* **Required work**
Where a line of the data holds the word "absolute", copy that line.

* **Data under study**
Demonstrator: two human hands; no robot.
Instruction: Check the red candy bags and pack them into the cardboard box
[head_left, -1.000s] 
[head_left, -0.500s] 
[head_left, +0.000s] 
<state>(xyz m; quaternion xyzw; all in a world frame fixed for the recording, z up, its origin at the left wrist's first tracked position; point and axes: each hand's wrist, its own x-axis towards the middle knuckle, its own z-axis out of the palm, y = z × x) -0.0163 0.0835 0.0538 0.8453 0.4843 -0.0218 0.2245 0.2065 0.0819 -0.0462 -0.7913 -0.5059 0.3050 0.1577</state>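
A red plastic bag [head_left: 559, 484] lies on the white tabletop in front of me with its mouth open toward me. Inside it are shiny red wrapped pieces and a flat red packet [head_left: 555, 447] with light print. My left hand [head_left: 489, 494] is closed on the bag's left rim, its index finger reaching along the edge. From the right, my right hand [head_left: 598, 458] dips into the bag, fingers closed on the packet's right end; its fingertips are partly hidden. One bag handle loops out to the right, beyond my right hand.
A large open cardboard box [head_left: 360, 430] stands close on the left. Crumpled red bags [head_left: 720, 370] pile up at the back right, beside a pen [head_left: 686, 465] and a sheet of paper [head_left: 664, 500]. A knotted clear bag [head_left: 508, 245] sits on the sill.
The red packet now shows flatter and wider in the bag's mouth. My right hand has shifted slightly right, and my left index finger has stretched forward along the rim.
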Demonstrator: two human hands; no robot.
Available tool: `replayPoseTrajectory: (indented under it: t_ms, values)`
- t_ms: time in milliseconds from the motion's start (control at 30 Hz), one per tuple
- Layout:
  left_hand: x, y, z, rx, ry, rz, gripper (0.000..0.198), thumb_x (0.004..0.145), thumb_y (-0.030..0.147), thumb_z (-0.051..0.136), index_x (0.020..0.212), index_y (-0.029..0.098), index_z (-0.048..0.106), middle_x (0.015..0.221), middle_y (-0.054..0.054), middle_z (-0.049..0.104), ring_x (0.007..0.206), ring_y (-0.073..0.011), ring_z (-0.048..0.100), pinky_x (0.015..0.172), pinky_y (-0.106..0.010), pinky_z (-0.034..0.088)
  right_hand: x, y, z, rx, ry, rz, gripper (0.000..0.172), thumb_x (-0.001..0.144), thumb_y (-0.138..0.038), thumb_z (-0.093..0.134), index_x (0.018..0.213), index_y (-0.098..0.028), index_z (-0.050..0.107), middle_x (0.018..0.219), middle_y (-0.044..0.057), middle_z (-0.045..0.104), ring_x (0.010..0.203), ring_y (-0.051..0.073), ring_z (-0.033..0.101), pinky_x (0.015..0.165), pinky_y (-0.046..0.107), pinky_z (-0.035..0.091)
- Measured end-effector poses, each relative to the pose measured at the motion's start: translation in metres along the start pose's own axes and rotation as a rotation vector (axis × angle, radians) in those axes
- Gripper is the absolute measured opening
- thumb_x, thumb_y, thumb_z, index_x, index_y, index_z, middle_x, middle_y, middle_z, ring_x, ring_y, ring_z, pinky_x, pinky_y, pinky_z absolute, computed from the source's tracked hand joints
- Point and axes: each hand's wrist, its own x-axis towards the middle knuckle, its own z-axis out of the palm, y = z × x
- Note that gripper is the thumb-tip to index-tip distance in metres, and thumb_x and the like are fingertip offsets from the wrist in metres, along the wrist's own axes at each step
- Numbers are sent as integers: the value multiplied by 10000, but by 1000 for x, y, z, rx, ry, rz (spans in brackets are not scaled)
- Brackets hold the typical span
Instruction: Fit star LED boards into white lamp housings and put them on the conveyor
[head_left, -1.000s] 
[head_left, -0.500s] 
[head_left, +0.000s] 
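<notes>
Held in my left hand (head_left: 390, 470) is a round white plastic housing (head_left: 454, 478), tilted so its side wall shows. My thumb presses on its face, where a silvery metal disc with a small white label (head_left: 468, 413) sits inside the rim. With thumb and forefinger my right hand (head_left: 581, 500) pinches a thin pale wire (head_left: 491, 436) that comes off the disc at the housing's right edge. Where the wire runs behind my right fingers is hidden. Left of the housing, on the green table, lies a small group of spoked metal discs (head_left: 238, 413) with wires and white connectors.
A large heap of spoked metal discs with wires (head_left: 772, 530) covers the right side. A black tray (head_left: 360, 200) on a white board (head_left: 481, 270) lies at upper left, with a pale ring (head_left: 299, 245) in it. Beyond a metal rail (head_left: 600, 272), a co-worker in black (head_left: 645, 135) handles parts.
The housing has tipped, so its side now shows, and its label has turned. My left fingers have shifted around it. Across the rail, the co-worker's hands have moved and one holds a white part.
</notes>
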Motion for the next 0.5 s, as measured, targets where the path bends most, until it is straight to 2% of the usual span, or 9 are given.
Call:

* **Solution**
- Gripper is the absolute measured opening
- thumb_x, thumb_y, thumb_z, index_x, index_y, index_z, middle_x, middle_y, middle_z, ring_x, ring_y, ring_z, pinky_x, pinky_y, pinky_z absolute, computed from the source's tracked hand joints

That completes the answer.